Task objective: Write out the entries again exactly as they are given.

Given data:
.....

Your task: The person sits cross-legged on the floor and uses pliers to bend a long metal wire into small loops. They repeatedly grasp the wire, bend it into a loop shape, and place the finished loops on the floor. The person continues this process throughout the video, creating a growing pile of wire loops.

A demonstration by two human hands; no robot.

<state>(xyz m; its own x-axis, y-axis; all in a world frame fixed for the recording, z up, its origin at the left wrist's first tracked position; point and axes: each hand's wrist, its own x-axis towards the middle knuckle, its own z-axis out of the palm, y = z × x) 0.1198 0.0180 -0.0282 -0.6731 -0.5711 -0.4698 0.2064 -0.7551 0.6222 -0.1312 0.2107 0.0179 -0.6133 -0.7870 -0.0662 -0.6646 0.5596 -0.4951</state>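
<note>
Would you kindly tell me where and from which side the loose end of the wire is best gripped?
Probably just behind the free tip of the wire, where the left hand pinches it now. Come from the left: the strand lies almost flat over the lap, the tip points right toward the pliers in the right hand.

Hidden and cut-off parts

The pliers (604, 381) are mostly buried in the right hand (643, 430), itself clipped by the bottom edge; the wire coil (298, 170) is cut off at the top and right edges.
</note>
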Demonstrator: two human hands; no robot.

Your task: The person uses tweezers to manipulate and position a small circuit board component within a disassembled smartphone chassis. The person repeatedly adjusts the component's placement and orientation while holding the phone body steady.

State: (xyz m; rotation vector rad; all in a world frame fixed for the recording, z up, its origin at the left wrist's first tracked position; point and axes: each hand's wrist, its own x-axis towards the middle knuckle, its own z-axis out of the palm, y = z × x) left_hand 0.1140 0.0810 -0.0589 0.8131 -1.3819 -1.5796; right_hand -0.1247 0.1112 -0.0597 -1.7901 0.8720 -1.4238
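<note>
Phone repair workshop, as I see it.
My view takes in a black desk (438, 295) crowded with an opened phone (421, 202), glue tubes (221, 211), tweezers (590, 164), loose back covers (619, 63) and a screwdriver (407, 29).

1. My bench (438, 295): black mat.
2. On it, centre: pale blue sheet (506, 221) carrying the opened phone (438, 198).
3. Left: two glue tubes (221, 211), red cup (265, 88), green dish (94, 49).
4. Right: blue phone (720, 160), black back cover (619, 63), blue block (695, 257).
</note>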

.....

Task result:
Your task: The person sits cross-legged on the floor and uses pliers to bend a long metal wire into small loops. They repeatedly grasp the wire, bend it into a loop shape, and place the finished loops on the floor. The person continues this process throughout the video, creating a growing pile of wire loops.

A demonstration by two human hands; no robot.

<state>(xyz m; its own x-axis, y-axis; all in a world frame fixed for the recording, z up, its origin at the left wrist's first tracked position; point and axes: each hand's wrist, its own x-axis towards the middle knuckle, its own z-axis out of the palm, y = z × x) 0.1198 0.0180 -0.0282 -0.6731 -0.5711 -0.4698 0.2064 -0.7551 0.6222 -0.1312 0.2107 0.0179 -0.6133 -0.7870 -0.0662 -0.6646 0.5596 -0.4951</state>
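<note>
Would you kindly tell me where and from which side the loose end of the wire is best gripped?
Probably just behind the free tip of the wire, where the left hand pinches it now. Come from the left: the strand lies almost flat over the lap, the tip points right toward the pliers in the right hand.

Hidden and cut-off parts

The pliers (604, 381) are mostly buried in the right hand (643, 430), itself clipped by the bottom edge; the wire coil (298, 170) is cut off at the top and right edges.
</note>
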Demonstrator: two human hands; no robot.

Your task: The person uses tweezers to manipulate and position a small circuit board component within a disassembled smartphone chassis. The person repeatedly adjusts the component's placement and orientation while holding the phone body steady.

State: (xyz m; rotation vector rad; all in a world frame fixed for the recording, z up, its origin at the left wrist's first tracked position; point and axes: each hand's wrist, its own x-axis towards the middle knuckle, its own z-axis out of the palm, y = z × x) left_hand 0.1140 0.0810 -0.0589 0.8131 -1.3819 -1.5796; right_hand -0.1247 0.1112 -0.0597 -1.7901 0.8720 -1.4238
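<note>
Phone repair workshop, as I see it.
My view takes in a black desk (438, 295) crowded with an opened phone (421, 202), glue tubes (221, 211), tweezers (590, 164), loose back covers (619, 63) and a screwdriver (407, 29).

1. My bench (438, 295): black mat.
2. On it, centre: pale blue sheet (506, 221) carrying the opened phone (438, 198).
3. Left: two glue tubes (221, 211), red cup (265, 88), green dish (94, 49).
4. Right: blue phone (720, 160), black back cover (619, 63), blue block (695, 257).
</note>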

The submitted answer is complete.